Dessa maneira, por meio dos desacertos da irresponsável espécie humana, o fim do mundo converte-se no começo de todos os tempos. Estamos suicidando-nos. Nossas cidades são carcinomas. Do alto se vê claramente.

Não comemos o que cresce perto de nós – importamos comida de lugares longínquos, da Europa, da Rússia, da China, da Austrália.

Não conservamos a nossa merda. Os nossos desperdícios são descarregados e enviados para bem longe. Envenenamos os rios, lagos e oceanos, ou transportamos a nossa merda para fábricas de purificação complicadas e dispendiosas, ou raramente em centrais onde ela é transformada em composto. A merda nunca volta aos nossos campos, nem volta aos lugares de onde vem a nossa comida.

O ciclo pelo qual a comida se converte em merda continua funcionando.
O ciclo pelo qual a merda se converte em comida foi quebrado.

Criamos a ilusão do lixo.
Não existe lixo.
Não existe jogar fora.

Sempre que acionamos a descarga, com a convicção de que estamos executando um ato de higiene, estamos rompendo as leis cósmicas.

Quando vamos ao banheiro, fechamos a porta por dentro, apertamos a descarga e mandamos a merda para bem longe, tentando pôr um ponto final a alguma coisa. De que temos vergonha? Negamos o que acontece com a nossa merda, da mesma maneira como negamos a morte.

Para nós, o buraco da privada parece-se com a porta da morte, procuramos fugir dela o mais rápido possível, esquecer o mais rápido possível a podridão e a decadência, quando é exatamente o contrário. É com a merda que a vida começa.

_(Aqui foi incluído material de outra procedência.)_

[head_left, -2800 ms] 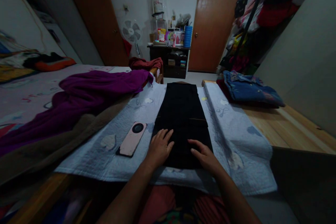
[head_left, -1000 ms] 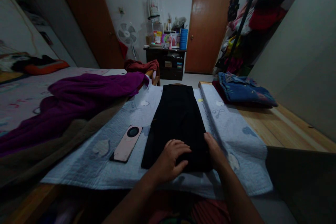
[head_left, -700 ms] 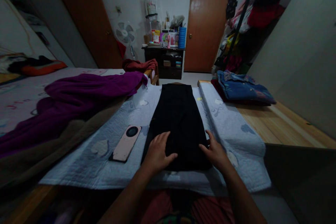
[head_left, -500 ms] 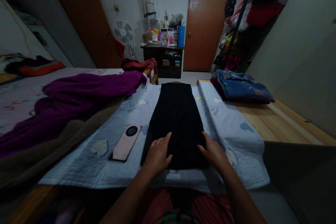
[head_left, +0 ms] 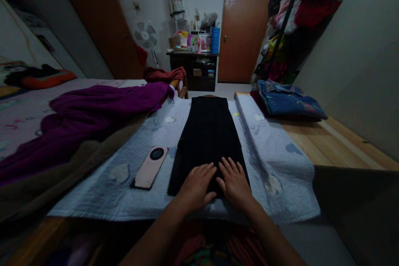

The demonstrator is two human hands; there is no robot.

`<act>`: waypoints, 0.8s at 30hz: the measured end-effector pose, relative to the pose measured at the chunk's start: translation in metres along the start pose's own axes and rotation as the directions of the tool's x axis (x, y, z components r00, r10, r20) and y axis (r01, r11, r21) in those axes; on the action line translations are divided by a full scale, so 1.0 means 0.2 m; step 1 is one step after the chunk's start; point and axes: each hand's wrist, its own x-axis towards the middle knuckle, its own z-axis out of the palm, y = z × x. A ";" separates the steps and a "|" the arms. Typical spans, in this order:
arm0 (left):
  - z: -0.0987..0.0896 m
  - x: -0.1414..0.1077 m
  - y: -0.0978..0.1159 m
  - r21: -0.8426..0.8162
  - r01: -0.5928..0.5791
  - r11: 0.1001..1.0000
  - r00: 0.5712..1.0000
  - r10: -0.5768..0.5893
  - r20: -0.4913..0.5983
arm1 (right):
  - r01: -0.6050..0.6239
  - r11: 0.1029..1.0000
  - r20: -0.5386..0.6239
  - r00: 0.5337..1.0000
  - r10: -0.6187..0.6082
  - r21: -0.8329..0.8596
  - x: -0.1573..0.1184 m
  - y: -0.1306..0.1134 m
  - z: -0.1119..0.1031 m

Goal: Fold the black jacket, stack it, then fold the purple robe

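A black folded garment (head_left: 210, 133) lies lengthwise on a pale blue quilted cloth (head_left: 280, 166). Both hands rest on its near end, side by side. My left hand (head_left: 198, 185) lies flat with its fingers stretched out, the thumb pointing right. Just right of it, my right hand (head_left: 233, 179) is spread palm down on the black fabric. Neither hand holds anything. To the left of the garment, a pink phone (head_left: 150, 168) with a round black camera ring lies on the cloth.
Purple fabric (head_left: 106, 108) and a brown blanket (head_left: 93, 158) lie at the left. A folded denim garment (head_left: 289, 99) sits on the wooden surface (head_left: 321, 145) at the right. Farther back stand a fan (head_left: 146, 35) and a dark cabinet (head_left: 193, 70).
My right hand has moved left from the garment's right edge onto its middle, with fingers spread. My left hand has shifted slightly right and now lies flatter.
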 end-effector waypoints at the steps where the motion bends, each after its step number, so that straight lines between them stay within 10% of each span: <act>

A Merda é o tijolo de nossa ressurreição. Desde que o ser humano pensa ele tenta ser imortal. Tenta ter uma alma. A merda é nossa alma. Pela merda nós podemos sobreviver. Pela merda nós somos imortais. Se nós não apreciarmos nossa merda se transformar em húmus nós perdemos nosso direito de estar na Terra. Em nome de falsas leis de higiene, nós perdemos nossa substância cósmica, perdemos nosso renascer.

Homo – humus – humanitas, três palavras com a mesma origem. Húmus é o verdadeiro ouro preto. O cheiro de húmus é mais sagrado e próximo à deus que o dos incensos. Quem caminha na floresta depois da chuva conhece o cheiro. É o cheiro de Deus, o cheiro da Ressurreição, o cheiro da Imortalidade.